The idea¶
The intuition behind SegmOnto is the following: most of the documents containing texts have a stable layout over time: BNF, Fr. 412, f.10r. La Bruyère, Les Caractères, 1688, p. 128.
At a low level, it is possible not only to find similarities, but to use the same name in order to describe homogeneously large quantities of data. In blue we see the body in red the page number, in orange the running title, in green intermediary titles, in pink drop capitals, in grey additional notes. BNF, Fr. 412, f.10r. La Bruyère, Les Caractères, 1688, p. 128.
SegmOnto follows (with exceptions) two critera in its description of the page:
- It follows a generalist approach rather than a specific one. It aims at representing any document, and does not focus on any kind of source.
- It follows a descriptive approach, but remains open to a more semantic annotation via a system of subtypes.

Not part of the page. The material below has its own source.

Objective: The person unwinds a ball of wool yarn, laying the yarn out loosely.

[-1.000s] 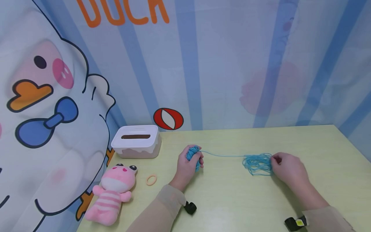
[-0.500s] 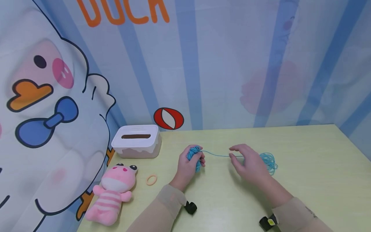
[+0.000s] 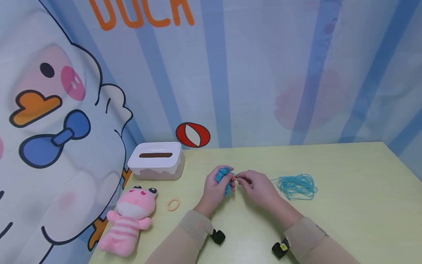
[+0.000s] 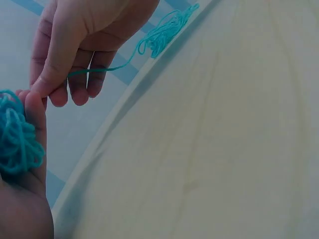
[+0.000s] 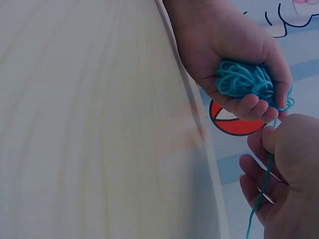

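The left hand (image 3: 213, 187) is gripping a yarn bundle (image 3: 222, 174); the right hand (image 3: 260, 187), having just moved in, is pinching the strand (image 5: 261, 193) beside it, apparently advancing the winding. Farther right, the loose coil (image 3: 298, 186) is lying on the worktop (image 3: 356, 209).

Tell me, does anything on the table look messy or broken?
The blue yarn pile to the right of the right hand looks a bit messy, its loops loose and crisscrossed. Nothing looks spilled or broken.
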Tool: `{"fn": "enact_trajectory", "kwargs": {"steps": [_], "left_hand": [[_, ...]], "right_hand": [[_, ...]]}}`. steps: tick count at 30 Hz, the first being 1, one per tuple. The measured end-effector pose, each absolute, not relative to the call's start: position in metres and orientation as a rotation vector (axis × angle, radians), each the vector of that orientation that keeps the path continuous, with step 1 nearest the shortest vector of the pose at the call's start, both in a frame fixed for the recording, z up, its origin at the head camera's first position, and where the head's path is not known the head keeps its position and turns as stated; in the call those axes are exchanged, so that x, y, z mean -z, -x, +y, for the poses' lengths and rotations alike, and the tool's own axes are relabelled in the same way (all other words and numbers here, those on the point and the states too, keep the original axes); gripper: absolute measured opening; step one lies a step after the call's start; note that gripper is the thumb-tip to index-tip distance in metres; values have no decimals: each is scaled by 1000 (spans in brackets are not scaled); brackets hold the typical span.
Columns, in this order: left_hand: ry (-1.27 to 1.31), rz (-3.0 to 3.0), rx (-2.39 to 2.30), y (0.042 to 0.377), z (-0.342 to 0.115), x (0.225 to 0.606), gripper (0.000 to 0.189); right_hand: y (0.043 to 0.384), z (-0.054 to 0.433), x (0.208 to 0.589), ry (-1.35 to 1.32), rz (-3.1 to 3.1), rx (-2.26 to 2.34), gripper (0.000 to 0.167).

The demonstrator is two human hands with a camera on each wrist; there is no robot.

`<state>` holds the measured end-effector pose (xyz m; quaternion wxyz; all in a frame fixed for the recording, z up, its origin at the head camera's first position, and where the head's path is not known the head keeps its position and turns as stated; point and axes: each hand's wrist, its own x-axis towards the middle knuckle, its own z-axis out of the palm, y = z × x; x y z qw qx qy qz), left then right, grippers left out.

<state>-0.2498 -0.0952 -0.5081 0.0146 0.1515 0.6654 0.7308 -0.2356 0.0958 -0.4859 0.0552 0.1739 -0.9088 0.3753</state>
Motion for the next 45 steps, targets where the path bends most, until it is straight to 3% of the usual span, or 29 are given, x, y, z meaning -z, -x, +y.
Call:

It uses a two-tier description, following the two classification tasks required for any layout analysis:
- Zones, for the different types of regions on the page (running title, main text...)
- Lines for the different types of lines contained in the zones (interlinear lines, staves, rubrics...)
In order to cope with the complexity of documents, two safety devices are offered:
- The main types of zones and lines are not open to any modification, but a Custom zone, which functions as a private zone, offers the possibility to encode additional features that would have been forgotten.
- A system of subtypes (using the following syntax: Type:Subtype) has been added and offers only suggested values: it is possible to opt for personal subtypes, functioning at the level of a specific document only.